====== RECORDS PROVIDED ======

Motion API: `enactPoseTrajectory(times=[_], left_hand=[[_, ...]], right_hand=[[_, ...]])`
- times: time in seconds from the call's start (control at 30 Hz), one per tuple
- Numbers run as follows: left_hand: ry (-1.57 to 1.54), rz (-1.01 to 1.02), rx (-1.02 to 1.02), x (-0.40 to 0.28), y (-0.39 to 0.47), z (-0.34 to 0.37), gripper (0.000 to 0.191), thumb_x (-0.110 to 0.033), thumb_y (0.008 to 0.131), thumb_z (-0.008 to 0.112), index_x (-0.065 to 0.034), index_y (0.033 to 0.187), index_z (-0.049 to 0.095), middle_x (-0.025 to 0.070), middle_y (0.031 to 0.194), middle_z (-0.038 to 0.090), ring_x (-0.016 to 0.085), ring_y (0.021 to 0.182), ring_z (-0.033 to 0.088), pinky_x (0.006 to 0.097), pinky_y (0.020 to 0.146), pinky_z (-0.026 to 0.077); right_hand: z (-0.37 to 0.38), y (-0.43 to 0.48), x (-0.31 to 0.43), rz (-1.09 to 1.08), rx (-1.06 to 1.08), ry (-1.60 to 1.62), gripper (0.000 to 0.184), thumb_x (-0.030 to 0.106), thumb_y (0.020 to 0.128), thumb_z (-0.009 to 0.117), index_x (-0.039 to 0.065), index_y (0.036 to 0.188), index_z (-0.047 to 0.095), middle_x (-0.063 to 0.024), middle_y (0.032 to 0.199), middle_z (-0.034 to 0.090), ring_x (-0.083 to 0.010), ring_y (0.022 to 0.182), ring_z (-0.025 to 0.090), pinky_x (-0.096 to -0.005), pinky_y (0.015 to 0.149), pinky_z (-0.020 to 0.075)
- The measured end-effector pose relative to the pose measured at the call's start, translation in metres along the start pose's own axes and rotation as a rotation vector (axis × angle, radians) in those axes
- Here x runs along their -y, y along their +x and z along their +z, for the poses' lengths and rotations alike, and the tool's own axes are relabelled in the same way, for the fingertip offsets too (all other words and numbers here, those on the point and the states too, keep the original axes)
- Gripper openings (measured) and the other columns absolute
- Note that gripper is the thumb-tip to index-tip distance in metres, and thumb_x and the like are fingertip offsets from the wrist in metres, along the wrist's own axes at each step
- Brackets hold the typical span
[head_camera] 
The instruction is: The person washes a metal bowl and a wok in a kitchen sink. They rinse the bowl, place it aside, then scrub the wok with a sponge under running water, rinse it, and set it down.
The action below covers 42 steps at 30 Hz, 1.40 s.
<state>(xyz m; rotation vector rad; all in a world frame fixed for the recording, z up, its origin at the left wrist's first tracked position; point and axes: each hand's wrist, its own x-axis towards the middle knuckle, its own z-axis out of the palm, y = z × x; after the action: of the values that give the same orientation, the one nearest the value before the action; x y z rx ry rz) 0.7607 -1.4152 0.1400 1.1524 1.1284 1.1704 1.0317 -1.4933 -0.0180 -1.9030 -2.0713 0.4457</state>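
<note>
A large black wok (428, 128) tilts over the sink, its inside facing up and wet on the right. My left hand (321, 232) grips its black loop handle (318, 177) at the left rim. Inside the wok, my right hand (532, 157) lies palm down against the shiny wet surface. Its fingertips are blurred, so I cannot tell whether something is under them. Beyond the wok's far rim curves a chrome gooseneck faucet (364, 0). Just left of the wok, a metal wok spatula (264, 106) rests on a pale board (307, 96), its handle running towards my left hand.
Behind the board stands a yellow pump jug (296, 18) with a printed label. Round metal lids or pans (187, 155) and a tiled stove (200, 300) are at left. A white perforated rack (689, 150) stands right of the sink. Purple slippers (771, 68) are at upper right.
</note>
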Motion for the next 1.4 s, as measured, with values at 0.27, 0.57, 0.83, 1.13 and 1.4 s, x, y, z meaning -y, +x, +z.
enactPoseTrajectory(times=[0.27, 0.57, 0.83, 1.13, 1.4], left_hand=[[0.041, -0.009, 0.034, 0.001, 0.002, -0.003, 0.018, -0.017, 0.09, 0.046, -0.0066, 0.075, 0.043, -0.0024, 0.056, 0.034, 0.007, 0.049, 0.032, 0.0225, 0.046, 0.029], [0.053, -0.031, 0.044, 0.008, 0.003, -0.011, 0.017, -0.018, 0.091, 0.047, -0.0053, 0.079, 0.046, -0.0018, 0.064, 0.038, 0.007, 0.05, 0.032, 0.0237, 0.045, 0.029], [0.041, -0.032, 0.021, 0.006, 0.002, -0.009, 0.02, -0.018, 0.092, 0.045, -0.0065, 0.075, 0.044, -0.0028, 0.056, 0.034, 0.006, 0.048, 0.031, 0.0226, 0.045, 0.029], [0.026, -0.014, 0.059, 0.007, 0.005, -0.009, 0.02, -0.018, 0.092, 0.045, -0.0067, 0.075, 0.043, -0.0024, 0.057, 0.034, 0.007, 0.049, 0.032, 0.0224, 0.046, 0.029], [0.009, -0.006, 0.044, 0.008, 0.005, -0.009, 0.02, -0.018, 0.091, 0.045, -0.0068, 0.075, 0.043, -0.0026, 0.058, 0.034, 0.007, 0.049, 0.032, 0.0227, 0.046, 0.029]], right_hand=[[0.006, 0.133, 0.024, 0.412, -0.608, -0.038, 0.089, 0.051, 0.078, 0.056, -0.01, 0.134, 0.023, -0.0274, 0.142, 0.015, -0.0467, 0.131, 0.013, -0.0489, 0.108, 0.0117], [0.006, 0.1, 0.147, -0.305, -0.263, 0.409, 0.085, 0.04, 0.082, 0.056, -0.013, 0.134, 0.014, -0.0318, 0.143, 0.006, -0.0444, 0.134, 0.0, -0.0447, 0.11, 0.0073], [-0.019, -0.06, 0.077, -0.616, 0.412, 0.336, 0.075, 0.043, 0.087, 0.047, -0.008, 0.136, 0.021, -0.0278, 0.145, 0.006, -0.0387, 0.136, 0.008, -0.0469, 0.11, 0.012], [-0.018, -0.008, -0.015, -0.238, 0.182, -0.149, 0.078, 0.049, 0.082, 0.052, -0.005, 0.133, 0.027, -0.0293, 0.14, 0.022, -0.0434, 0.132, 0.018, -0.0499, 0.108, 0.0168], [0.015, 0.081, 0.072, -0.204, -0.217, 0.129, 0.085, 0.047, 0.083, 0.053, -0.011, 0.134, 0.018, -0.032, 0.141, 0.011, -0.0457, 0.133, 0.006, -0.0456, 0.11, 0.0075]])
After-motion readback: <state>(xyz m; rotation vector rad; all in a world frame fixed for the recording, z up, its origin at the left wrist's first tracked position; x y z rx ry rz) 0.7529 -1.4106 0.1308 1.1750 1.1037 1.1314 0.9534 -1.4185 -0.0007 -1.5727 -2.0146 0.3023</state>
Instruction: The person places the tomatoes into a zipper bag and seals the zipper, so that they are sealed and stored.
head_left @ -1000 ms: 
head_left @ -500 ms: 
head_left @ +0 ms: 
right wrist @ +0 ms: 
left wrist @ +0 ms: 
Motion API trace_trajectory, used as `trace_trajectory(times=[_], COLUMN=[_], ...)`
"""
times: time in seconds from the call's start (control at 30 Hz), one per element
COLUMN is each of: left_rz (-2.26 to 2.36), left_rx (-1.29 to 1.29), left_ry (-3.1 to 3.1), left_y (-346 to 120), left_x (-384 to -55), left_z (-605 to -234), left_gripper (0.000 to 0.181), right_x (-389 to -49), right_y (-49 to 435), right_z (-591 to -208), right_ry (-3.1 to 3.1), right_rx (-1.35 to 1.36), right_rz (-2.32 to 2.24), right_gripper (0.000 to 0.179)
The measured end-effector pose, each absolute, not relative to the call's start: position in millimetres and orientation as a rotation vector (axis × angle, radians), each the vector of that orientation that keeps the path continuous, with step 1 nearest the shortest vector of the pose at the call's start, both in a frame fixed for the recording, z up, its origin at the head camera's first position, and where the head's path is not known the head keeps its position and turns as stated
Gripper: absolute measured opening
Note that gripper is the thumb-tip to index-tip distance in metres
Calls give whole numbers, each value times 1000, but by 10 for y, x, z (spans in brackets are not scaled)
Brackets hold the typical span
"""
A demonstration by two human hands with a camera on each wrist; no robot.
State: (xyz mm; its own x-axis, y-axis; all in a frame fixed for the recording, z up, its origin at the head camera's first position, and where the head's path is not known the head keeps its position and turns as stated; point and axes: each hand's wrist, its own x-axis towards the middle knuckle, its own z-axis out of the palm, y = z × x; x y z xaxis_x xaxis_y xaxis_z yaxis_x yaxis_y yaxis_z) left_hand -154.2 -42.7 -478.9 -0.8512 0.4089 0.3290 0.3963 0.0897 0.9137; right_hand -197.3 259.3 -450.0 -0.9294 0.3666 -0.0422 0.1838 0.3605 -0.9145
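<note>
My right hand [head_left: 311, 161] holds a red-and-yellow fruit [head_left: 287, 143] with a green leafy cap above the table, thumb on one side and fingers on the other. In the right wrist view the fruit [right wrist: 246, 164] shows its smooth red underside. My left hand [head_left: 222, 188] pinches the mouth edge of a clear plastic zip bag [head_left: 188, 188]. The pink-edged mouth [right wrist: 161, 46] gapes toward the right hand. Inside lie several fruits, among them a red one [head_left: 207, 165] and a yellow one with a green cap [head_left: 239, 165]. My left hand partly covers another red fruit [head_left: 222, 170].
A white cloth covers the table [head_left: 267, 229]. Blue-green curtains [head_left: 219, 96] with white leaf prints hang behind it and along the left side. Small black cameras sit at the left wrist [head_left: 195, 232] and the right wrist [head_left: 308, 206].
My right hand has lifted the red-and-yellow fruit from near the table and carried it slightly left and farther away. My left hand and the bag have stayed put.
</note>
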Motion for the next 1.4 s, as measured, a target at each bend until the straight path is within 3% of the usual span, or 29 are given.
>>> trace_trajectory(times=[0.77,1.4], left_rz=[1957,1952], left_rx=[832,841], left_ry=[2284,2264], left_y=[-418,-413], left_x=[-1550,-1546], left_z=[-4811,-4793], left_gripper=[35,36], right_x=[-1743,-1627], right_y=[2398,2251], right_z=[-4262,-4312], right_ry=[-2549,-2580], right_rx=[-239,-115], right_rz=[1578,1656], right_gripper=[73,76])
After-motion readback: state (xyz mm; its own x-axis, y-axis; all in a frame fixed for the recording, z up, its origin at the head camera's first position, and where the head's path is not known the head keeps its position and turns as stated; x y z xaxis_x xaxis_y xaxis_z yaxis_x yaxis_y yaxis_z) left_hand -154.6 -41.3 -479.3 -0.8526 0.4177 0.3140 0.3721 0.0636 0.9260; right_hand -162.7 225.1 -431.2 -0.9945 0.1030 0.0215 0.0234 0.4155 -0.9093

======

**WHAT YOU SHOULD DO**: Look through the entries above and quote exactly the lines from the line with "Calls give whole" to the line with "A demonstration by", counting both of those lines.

**EXPECTED ANSWER**:
Calls give whole numbers, each value times 1000, but by 10 for y, x, z (spans in brackets are not scaled)
Brackets hold the typical span
"""
A demonstration by two human hands with a camera on each wrist; no robot.

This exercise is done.